Michael Kohn Gallery, Los Angeles, California: January 15 - March 7, 2009   

Richard Prince,
Richard Prince, "Untitled (Nurse)," 2007. Collage on paper, 27 3/8 x 22 3/8 in.

Sex is the pretext at the Michael Kohn Gallery’s SHE: Images of Women by Wallace Berman & Richard Prince. Conceived by Kristine McKenna, who co-curated Semina Culture: Wallace Berman & His Circle at NYU’s Grey Art Gallery in 2007, it takes as its departure point the “fantasies and archetypes” of the eroticized woman through a selection of works by Prince, primarily from his Girlfriend and Nurse series, and by the late Berman, best remembered for his mail art publication Semina (1955-1964).

The exhibition is divided into two sections, with Prince’s work occupying the gallery’s first room and Berman’s in a smaller, more intimate second room. The layout deters any active dialogue between the two artists, but their proximity invokes a binary tension between exterior and interior.
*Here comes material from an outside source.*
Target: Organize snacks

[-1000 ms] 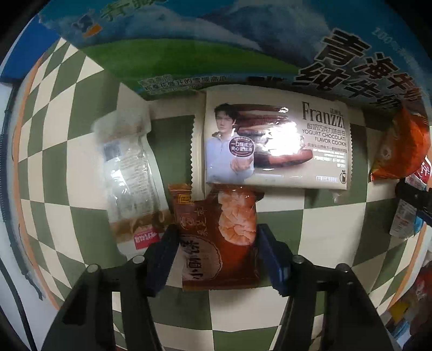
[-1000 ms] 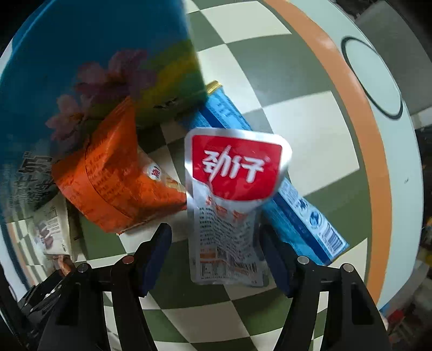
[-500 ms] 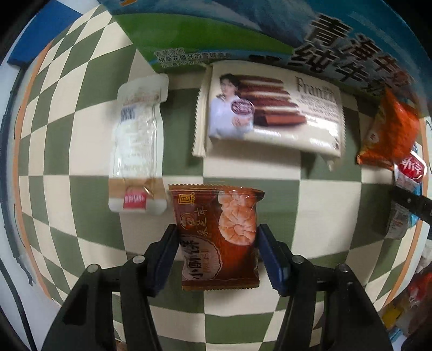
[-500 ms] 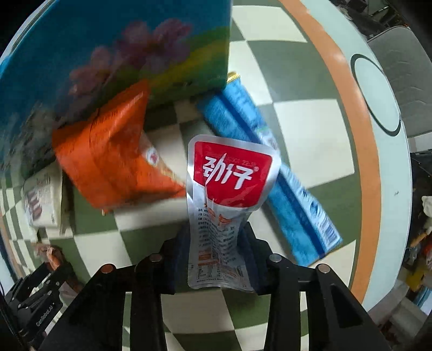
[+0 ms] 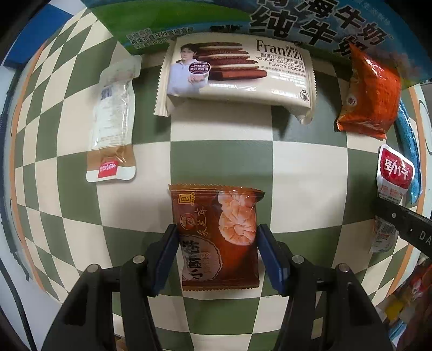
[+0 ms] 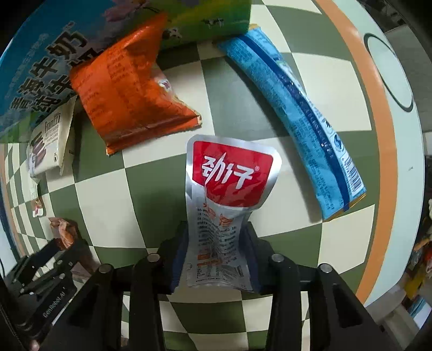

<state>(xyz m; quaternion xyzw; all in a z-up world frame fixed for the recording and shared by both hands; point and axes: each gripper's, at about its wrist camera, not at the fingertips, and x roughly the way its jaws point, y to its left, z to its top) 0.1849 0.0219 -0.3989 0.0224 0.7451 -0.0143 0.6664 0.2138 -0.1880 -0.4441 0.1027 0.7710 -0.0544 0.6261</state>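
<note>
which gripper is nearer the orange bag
Right. The right gripper, shut on the silver pouch, sits just below the orange bag. The left gripper is farther off, toward the table's middle.

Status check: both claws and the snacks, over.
Left claw shut on brown pastry packet. Right claw shut on silver-red pouch. Orange bag and blue packet lie ahead.

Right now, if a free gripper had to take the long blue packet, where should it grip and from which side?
Probably at mid-length, jaws across the narrow width. The blue packet lies flat and slanted on the table, long sides free; its far end touches the milk box. Come from above, on the side away from the orange bag.
</note>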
Prince’s images are resolutely of the exterior. For the Nurse pieces, he collages Harlequin “nurse” romances with magazine clippings of mostly nude women either alone or with men (or, in one, with a banana). The sex fantasy is here laid bare as a public image, depleted of its private thrill; what survives is no longer symbolic of “sex,” but rather a demonstration of the semiotic processes through which the image of sex signifies. In his book on sadism and masochism, Coldness and Cruelty, the philosopher Gilles Deleuze links the sadism of the Marquis de Sade with negation, in the sense of emptying the object of all “life.” In the collages the sex object is a cipher. Cut up and reconfigured, the figures erase all traces of eroticism in favor of the fact of a breast or a mouth or genitalia. The woman is thus fetishized, but systematically, bereft of all desire. As Freud might have it, she becomes a substitute, in an infinite chain of substitutes that verges on the pure negation of the individual.

The discrepancy between the original book covers and the magazine clippings underscores the flatness of the pieces by rendering eroticism through the language of the cliché. In one collage, with the book title White Cap of Courage, a prim nurse sucks her own painted big toe, with a string of fake pearls dangling just above an exposed vagina; in another, a nurse performs oral sex on an unseen man while a doctor watches. In the end, though, the differences are no more than surface effects, and Prince clearly knows it. It may be cynical, but this is one of Prince’s strengths. As the content begs a reaction (i.e., shock, disgust, pleasure), it strips away the viewer’s claims to individuality and exposes our own recourse to personality types.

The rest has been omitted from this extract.